Prompt:
Work out how many lines of the material below contain the word "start", then write that number alone.

(Beginning of Dataset records)

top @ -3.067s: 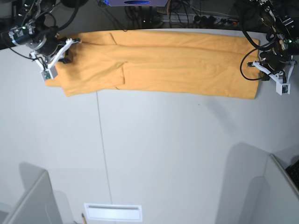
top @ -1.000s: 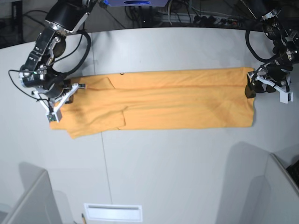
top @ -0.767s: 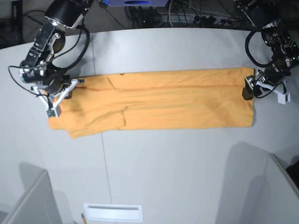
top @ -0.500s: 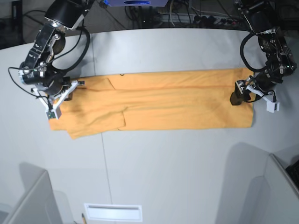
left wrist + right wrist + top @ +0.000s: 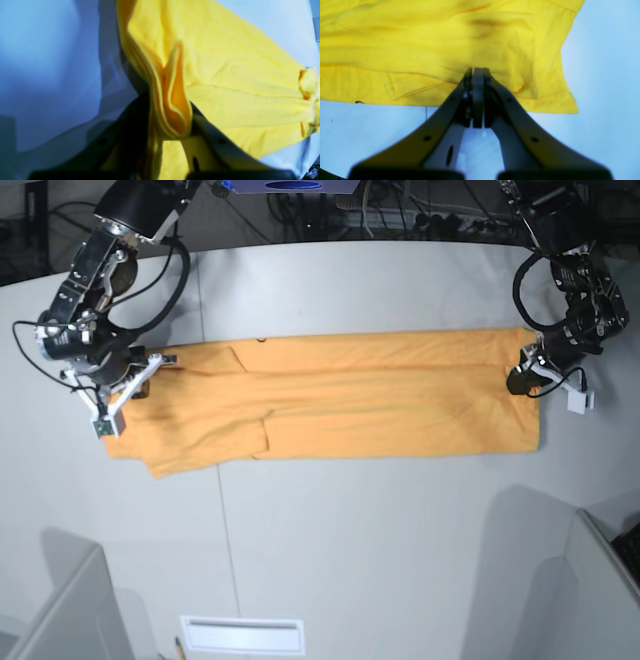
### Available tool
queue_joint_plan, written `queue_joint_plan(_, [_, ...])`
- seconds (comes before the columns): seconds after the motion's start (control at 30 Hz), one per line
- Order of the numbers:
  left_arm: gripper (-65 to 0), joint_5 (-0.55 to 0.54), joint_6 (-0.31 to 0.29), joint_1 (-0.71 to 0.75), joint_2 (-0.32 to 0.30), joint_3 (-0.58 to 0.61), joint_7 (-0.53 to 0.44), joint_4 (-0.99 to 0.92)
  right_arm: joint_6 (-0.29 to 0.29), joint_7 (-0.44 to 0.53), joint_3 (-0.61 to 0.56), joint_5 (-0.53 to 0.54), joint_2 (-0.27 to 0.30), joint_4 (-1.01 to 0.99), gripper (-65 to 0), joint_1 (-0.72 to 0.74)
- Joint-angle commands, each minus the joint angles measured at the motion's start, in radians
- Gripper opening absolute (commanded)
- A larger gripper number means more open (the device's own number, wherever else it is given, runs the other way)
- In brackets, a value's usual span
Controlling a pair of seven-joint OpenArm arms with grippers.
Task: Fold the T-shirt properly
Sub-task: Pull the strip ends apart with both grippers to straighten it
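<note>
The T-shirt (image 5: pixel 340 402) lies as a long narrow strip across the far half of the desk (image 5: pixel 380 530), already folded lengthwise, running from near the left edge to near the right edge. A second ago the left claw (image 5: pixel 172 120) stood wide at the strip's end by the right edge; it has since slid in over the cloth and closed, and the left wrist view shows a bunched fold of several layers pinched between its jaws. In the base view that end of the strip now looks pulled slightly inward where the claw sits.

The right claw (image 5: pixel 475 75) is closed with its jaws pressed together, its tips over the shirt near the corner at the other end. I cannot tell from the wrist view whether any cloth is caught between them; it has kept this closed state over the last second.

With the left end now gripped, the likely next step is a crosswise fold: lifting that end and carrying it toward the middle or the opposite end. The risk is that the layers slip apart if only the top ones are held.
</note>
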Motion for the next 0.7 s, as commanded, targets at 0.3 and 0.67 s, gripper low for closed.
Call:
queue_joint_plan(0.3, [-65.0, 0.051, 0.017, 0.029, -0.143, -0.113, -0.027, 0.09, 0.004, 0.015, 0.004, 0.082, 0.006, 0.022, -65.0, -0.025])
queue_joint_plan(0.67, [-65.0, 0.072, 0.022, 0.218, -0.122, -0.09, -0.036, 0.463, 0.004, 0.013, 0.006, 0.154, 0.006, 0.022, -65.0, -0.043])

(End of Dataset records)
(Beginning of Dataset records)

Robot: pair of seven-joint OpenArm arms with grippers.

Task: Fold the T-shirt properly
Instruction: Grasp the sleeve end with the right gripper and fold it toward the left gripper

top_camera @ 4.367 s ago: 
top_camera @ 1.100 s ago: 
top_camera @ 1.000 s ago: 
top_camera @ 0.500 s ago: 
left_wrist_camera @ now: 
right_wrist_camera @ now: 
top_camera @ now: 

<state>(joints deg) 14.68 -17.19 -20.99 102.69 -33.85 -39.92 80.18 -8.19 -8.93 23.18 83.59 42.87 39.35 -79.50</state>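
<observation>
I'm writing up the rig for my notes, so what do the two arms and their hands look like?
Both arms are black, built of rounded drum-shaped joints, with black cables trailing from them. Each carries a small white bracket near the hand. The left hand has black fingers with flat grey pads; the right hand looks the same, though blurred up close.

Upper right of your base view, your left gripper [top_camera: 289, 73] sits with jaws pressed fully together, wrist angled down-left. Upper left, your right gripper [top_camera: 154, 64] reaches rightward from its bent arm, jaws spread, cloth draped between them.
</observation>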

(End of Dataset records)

Your solution:
2